### TASK STATEMENT
Which lines of the entries below run from the one holding "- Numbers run" to the one holding "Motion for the", inclusive? Set down exactly those lines and no others.

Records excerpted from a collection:
╭──

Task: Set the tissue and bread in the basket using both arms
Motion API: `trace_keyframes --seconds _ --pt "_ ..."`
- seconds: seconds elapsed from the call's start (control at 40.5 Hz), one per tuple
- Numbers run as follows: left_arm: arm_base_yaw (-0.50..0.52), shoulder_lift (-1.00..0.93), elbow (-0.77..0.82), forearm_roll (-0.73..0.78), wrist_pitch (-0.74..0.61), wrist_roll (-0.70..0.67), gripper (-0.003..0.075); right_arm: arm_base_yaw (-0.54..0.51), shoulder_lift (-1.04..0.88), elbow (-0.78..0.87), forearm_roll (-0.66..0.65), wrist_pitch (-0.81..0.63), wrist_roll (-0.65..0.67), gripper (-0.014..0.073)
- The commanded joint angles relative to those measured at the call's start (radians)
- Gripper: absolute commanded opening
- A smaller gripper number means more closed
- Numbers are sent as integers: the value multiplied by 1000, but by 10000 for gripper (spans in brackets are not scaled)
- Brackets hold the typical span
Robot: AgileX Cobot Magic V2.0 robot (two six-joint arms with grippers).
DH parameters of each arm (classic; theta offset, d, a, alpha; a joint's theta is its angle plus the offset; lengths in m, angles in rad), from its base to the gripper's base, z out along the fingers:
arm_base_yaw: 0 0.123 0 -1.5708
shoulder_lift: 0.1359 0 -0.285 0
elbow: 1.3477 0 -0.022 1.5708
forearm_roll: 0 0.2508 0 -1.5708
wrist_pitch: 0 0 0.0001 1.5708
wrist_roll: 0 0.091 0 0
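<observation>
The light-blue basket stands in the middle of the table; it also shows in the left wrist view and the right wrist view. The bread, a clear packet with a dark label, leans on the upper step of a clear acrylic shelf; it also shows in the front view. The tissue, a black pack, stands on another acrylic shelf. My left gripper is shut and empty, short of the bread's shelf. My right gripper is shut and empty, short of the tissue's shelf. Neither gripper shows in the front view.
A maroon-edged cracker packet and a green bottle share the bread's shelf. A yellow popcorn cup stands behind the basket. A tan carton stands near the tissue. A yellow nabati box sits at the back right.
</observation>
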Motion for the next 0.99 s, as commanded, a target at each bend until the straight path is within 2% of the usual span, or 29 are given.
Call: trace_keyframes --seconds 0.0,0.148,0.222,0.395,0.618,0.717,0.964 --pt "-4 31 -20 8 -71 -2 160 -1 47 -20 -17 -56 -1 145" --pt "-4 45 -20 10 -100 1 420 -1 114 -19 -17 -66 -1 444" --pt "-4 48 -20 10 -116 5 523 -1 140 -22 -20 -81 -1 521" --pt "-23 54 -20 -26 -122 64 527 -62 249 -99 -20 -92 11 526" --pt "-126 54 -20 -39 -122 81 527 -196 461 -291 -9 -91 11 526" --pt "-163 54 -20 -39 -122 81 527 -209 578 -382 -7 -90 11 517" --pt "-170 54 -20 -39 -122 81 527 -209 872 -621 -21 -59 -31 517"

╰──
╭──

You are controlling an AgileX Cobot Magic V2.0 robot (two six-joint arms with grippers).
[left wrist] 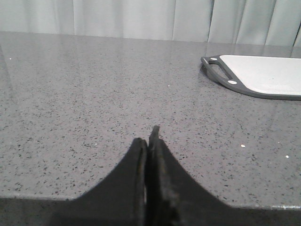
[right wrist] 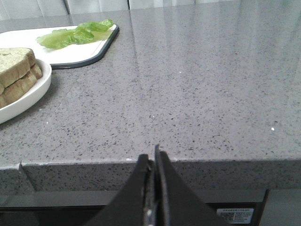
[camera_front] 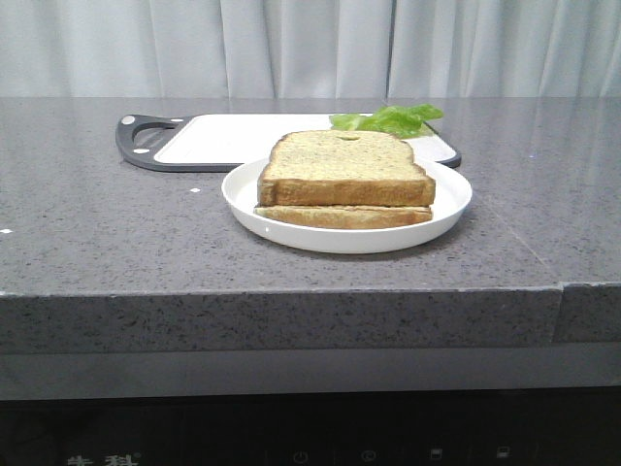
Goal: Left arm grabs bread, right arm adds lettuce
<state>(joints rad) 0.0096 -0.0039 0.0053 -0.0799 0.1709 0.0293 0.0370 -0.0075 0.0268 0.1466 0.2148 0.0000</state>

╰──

### WRITTEN ANSWER
- Numbers run as follows: left_arm: arm_base_yaw (-0.50..0.52), shoulder_lift (-1.00..0.93), elbow (-0.77..0.82), forearm_roll (-0.73..0.78), wrist_pitch (-0.74..0.61), wrist_roll (-0.70..0.67), gripper (-0.003..0.075); right_arm: arm_base_yaw (-0.54..0.51), shoulder_lift (-1.04..0.88), elbow (-0.78..0.87), forearm_roll (-0.66..0.65), wrist_pitch (-0.81..0.63), wrist_roll (-0.65..0.67), gripper (-0.014..0.073)
- The commanded joint angles relative to those measured at the call's start (radians)
- Gripper: absolute commanded opening
- A smaller gripper number means more closed
- Numbers are sent as integers: the value multiplied by 1000, but by 10000 for gripper (spans in brackets are not scaled)
- Brackets hold the typical span
Robot: AgileX Cobot Magic V2.0 robot (two six-joint arms with grippers).
DH parameters of each arm (classic; theta offset, d, a, alpha; a joint's theta is its angle plus the offset; lengths in m, angles in rad), from its base to the gripper's base, z out along the fingers:
arm_base_yaw: 0 0.123 0 -1.5708
shoulder_lift: 0.1359 0 -0.285 0
elbow: 1.3477 0 -0.022 1.5708
forearm_roll: 0 0.2508 0 -1.5708
wrist_pitch: 0 0 0.0001 1.5708
wrist_roll: 0 0.091 0 0
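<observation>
The light-blue basket stands in the middle of the table; it also shows in the left wrist view and the right wrist view. The bread, a clear packet with a dark label, leans on the upper step of a clear acrylic shelf; it also shows in the front view. The tissue, a black pack, stands on another acrylic shelf. My left gripper is shut and empty, short of the bread's shelf. My right gripper is shut and empty, short of the tissue's shelf. Neither gripper shows in the front view.
A maroon-edged cracker packet and a green bottle share the bread's shelf. A yellow popcorn cup stands behind the basket. A tan carton stands near the tissue. A yellow nabati box sits at the back right.
</observation>
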Motion for the next 0.99 s, as commanded, a target at each bend until the straight path is within 2% of the usual span, or 29 are given.

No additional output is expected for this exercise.